_Task description_
Reproduce the whole listing, character for character.

--- START ---

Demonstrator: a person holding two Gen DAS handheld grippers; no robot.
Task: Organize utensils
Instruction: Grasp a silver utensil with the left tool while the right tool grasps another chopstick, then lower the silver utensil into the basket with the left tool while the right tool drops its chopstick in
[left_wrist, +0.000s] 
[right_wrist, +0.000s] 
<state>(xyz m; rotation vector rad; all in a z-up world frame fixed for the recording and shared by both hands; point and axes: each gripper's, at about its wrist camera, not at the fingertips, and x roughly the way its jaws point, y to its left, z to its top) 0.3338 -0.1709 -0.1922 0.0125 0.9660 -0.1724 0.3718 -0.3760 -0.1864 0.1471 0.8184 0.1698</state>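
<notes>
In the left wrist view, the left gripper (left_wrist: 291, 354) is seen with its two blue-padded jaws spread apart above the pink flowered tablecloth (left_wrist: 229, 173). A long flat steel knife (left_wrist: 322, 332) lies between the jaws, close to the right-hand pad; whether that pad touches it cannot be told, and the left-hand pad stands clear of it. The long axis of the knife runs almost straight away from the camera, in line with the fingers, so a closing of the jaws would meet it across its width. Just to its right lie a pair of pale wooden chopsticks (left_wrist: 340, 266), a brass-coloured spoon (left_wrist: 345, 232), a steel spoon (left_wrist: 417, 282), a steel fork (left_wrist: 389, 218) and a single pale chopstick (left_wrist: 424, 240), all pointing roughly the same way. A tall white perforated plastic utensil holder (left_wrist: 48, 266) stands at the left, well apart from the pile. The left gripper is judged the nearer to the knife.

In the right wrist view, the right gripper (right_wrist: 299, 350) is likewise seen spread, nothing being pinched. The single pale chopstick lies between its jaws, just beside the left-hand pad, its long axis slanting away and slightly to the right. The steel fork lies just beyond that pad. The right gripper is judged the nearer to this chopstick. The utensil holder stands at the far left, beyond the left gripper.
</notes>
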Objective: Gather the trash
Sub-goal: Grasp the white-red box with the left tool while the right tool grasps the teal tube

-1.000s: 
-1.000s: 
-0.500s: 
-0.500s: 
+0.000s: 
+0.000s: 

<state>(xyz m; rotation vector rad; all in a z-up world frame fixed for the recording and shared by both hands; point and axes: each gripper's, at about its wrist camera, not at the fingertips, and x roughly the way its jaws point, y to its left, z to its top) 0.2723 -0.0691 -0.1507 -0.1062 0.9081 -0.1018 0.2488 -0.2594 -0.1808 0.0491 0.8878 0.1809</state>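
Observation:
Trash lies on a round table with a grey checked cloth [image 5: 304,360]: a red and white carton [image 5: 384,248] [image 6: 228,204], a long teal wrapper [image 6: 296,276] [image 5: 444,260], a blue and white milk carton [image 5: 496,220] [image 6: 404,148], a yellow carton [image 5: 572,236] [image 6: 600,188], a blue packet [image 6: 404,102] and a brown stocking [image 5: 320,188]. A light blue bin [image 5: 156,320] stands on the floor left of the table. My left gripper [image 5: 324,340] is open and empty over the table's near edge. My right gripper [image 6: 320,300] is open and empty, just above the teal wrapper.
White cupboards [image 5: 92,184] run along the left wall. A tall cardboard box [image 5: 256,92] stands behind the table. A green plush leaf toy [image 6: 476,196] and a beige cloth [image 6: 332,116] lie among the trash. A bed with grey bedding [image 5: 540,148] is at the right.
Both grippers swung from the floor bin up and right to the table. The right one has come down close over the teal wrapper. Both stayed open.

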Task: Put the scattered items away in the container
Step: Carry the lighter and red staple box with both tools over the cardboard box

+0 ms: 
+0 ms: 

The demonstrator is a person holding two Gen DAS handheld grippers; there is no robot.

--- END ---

_Response to the exercise_
Demonstrator: a person holding two Gen DAS handheld grippers; no robot.
Task: Organize utensils
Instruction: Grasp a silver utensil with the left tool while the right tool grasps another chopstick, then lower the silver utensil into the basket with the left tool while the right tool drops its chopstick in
[left_wrist, +0.000s] 
[right_wrist, +0.000s] 
<state>(xyz m; rotation vector rad; all in a z-up world frame fixed for the recording and shared by both hands; point and axes: each gripper's, at about its wrist camera, not at the fingertips, and x roughly the way its jaws point, y to its left, z to its top) 0.3338 -0.1709 -0.1922 0.0125 0.9660 -0.1724 0.3718 -0.3760 -0.1864 0.1471 0.8184 0.1698</state>
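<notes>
In the left wrist view, the left gripper (left_wrist: 291, 354) is seen with its two blue-padded jaws spread apart above the pink flowered tablecloth (left_wrist: 229, 173). A long flat steel knife (left_wrist: 322, 332) lies between the jaws, close to the right-hand pad; whether that pad touches it cannot be told, and the left-hand pad stands clear of it. The long axis of the knife runs almost straight away from the camera, in line with the fingers, so a closing of the jaws would meet it across its width. Just to its right lie a pair of pale wooden chopsticks (left_wrist: 340, 266), a brass-coloured spoon (left_wrist: 345, 232), a steel spoon (left_wrist: 417, 282), a steel fork (left_wrist: 389, 218) and a single pale chopstick (left_wrist: 424, 240), all pointing roughly the same way. A tall white perforated plastic utensil holder (left_wrist: 48, 266) stands at the left, well apart from the pile. The left gripper is judged the nearer to the knife.

In the right wrist view, the right gripper (right_wrist: 299, 350) is likewise seen spread, nothing being pinched. The single pale chopstick lies between its jaws, just beside the left-hand pad, its long axis slanting away and slightly to the right. The steel fork lies just beyond that pad. The right gripper is judged the nearer to this chopstick. The utensil holder stands at the far left, beyond the left gripper.
</notes>
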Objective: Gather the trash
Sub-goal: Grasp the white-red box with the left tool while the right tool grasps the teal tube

-1.000s: 
-1.000s: 
-0.500s: 
-0.500s: 
+0.000s: 
+0.000s: 

<state>(xyz m; rotation vector rad; all in a z-up world frame fixed for the recording and shared by both hands; point and axes: each gripper's, at about its wrist camera, not at the fingertips, and x roughly the way its jaws point, y to its left, z to its top) 0.2723 -0.0691 -0.1507 -0.1062 0.9081 -0.1018 0.2488 -0.2594 -0.1808 0.0491 0.8878 0.1809</state>
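Observation:
Trash lies on a round table with a grey checked cloth [image 5: 304,360]: a red and white carton [image 5: 384,248] [image 6: 228,204], a long teal wrapper [image 6: 296,276] [image 5: 444,260], a blue and white milk carton [image 5: 496,220] [image 6: 404,148], a yellow carton [image 5: 572,236] [image 6: 600,188], a blue packet [image 6: 404,102] and a brown stocking [image 5: 320,188]. A light blue bin [image 5: 156,320] stands on the floor left of the table. My left gripper [image 5: 324,340] is open and empty over the table's near edge. My right gripper [image 6: 320,300] is open and empty, just above the teal wrapper.
White cupboards [image 5: 92,184] run along the left wall. A tall cardboard box [image 5: 256,92] stands behind the table. A green plush leaf toy [image 6: 476,196] and a beige cloth [image 6: 332,116] lie among the trash. A bed with grey bedding [image 5: 540,148] is at the right.
Both grippers swung from the floor bin up and right to the table. The right one has come down close over the teal wrapper. Both stayed open.
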
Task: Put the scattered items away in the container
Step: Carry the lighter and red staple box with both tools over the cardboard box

+0 ms: 
+0 ms: 

The demonstrator is a person holding two Gen DAS handheld grippers; there is no robot.

Nothing else belongs to this exercise.